**Exercise details:**
Repeat the listing exactly, line by line.

**Provided data:**
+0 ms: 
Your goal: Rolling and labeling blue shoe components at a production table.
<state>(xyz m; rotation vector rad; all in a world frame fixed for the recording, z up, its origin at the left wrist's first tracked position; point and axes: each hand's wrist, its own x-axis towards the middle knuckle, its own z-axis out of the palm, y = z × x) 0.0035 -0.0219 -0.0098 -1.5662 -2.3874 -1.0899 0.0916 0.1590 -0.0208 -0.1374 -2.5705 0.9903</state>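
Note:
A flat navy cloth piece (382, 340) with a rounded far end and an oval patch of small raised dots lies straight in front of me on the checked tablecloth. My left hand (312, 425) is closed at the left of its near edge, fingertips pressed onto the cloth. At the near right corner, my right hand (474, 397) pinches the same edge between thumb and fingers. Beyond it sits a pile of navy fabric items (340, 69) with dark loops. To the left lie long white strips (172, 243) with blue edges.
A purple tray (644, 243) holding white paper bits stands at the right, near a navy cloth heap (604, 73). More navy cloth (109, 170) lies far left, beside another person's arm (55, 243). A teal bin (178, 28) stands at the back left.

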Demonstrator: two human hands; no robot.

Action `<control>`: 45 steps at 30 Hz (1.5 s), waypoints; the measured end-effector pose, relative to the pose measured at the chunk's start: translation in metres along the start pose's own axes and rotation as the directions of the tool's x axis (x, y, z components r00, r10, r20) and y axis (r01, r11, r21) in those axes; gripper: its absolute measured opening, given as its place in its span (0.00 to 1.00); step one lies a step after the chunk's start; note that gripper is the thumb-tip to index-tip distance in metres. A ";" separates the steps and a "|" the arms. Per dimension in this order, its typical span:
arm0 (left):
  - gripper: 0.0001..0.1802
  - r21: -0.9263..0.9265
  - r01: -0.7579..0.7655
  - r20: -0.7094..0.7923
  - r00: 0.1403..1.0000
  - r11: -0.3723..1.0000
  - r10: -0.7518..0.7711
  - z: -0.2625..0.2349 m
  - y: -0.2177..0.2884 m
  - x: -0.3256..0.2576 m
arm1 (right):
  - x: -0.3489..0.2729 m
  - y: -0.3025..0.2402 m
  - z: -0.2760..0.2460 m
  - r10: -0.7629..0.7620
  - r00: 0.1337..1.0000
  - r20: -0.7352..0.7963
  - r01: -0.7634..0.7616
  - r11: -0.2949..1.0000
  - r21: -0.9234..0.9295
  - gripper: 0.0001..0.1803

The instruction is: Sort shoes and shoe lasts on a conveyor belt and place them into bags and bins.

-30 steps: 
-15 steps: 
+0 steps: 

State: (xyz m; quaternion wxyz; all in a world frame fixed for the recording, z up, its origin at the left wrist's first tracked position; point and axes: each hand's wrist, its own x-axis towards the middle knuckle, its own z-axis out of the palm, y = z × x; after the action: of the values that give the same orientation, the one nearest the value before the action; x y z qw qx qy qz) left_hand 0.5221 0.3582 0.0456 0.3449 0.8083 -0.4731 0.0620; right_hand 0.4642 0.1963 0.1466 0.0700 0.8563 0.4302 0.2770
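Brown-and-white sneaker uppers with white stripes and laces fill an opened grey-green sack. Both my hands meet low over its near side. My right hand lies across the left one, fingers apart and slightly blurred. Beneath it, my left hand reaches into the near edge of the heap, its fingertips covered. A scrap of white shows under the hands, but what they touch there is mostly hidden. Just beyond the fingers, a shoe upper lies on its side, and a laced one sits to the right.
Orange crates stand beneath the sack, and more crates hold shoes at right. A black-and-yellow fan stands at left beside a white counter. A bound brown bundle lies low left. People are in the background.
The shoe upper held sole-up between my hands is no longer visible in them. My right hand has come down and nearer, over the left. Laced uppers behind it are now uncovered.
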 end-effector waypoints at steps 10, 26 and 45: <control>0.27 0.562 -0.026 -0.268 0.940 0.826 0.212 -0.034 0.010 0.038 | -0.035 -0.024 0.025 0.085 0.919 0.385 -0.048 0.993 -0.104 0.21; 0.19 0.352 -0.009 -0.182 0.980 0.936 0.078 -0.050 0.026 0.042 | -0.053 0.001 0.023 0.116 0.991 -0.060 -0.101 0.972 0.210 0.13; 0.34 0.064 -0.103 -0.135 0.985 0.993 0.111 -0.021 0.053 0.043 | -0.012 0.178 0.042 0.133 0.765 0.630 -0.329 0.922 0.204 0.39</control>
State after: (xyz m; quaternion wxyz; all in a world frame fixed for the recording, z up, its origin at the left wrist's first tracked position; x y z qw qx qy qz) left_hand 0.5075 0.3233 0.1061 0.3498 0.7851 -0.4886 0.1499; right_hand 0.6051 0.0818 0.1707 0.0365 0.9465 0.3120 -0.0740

**Problem solution:**
+0 ms: 
Your goal: Rolling and labeling blue shoe components at a production table.
<state>(xyz m; rotation vector rad; all in a world frame fixed for the recording, z up, its origin at the left wrist's first tracked position; point and axes: each hand's wrist, its own x-axis towards the middle knuckle, its own z-axis out of the palm, y = z × x) 0.0035 -0.0219 -0.0098 -1.5662 -2.3874 -1.0899 0.0916 0.1590 -0.0208 -0.1374 -2.5705 0.9903</state>
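Note:
A flat navy cloth piece (382, 340) with a rounded far end and an oval patch of small raised dots lies straight in front of me on the checked tablecloth. My left hand (312, 425) is closed at the left of its near edge, fingertips pressed onto the cloth. At the near right corner, my right hand (474, 397) pinches the same edge between thumb and fingers. Beyond it sits a pile of navy fabric items (340, 69) with dark loops. To the left lie long white strips (172, 243) with blue edges.
A purple tray (644, 243) holding white paper bits stands at the right, near a navy cloth heap (604, 73). More navy cloth (109, 170) lies far left, beside another person's arm (55, 243). A teal bin (178, 28) stands at the back left.
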
Demonstrator: two human hands; no robot.

Action `<control>`: 45 steps at 30 Hz (1.5 s), waypoints; the measured end-effector pose, relative to the pose measured at the chunk's start: translation in metres along the start pose's own axes and rotation as the directions of the tool's x axis (x, y, z components r00, r10, r20) and y axis (r01, r11, r21) in those axes; gripper: its absolute measured opening, given as its place in its span (0.00 to 1.00); step one lies a step after the chunk's start; note that gripper is the thumb-tip to index-tip distance in metres. A ";" separates the steps and a "|" the arms. Per dimension in this order, its typical span:
arm0 (left):
  - gripper: 0.0001..0.1802
  - r21: -0.9263..0.9265
  - r01: -0.7579..0.7655
  - r20: -0.7094..0.7923
  - r00: 0.1403..1.0000
  - r11: -0.3723..1.0000
  - r10: -0.7518..0.7711
  - z: -0.2625..0.2349 m
  - y: -0.2177..0.2884 m
  - x: -0.3256..0.2576 m
arm1 (right):
  - x: -0.3489..0.2729 m
  - y: -0.3025..0.2402 m
  - z: -0.2760..0.2460 m
  - r10: -0.7629..0.7620
  - r00: 0.1337..1.0000
  - r20: -0.7352..0.7963
  - r01: -0.7634..0.7616
  - r11: -0.2949..1.0000
  - r21: -0.9234..0.9295
  - gripper: 0.0001..0.1803

The instruction is: Sort shoes and shoe lasts on a conveyor belt and place them into bags and bins.

-30 steps: 
-15 steps: 
+0 steps: 

State: (xyz m; quaternion wxyz; all in a world frame fixed for the recording, z up, its origin at the left wrist's first tracked position; point and axes: each hand's wrist, its own x-axis towards the middle knuckle, its own z-axis out of the palm, y = z × x; after the action: of the values that give the same orientation, the one nearest the value before the action; x y z qw qx qy qz) left_hand 0.5221 0.3582 0.0456 0.3449 0.8083 -0.4731 0.0620; right_hand 0.4642 0.1963 0.1466 0.0700 0.8563 0.4302 0.2770
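Brown-and-white sneaker uppers with white stripes and laces fill an opened grey-green sack. Both my hands meet low over its near side. My right hand lies across the left one, fingers apart and slightly blurred. Beneath it, my left hand reaches into the near edge of the heap, its fingertips covered. A scrap of white shows under the hands, but what they touch there is mostly hidden. Just beyond the fingers, a shoe upper lies on its side, and a laced one sits to the right.
Orange crates stand beneath the sack, and more crates hold shoes at right. A black-and-yellow fan stands at left beside a white counter. A bound brown bundle lies low left. People are in the background.
The shoe upper held sole-up between my hands is no longer visible in them. My right hand has come down and nearer, over the left. Laced uppers behind it are now uncovered.
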 end-effector waypoints at steps 10, 26 and 45: <control>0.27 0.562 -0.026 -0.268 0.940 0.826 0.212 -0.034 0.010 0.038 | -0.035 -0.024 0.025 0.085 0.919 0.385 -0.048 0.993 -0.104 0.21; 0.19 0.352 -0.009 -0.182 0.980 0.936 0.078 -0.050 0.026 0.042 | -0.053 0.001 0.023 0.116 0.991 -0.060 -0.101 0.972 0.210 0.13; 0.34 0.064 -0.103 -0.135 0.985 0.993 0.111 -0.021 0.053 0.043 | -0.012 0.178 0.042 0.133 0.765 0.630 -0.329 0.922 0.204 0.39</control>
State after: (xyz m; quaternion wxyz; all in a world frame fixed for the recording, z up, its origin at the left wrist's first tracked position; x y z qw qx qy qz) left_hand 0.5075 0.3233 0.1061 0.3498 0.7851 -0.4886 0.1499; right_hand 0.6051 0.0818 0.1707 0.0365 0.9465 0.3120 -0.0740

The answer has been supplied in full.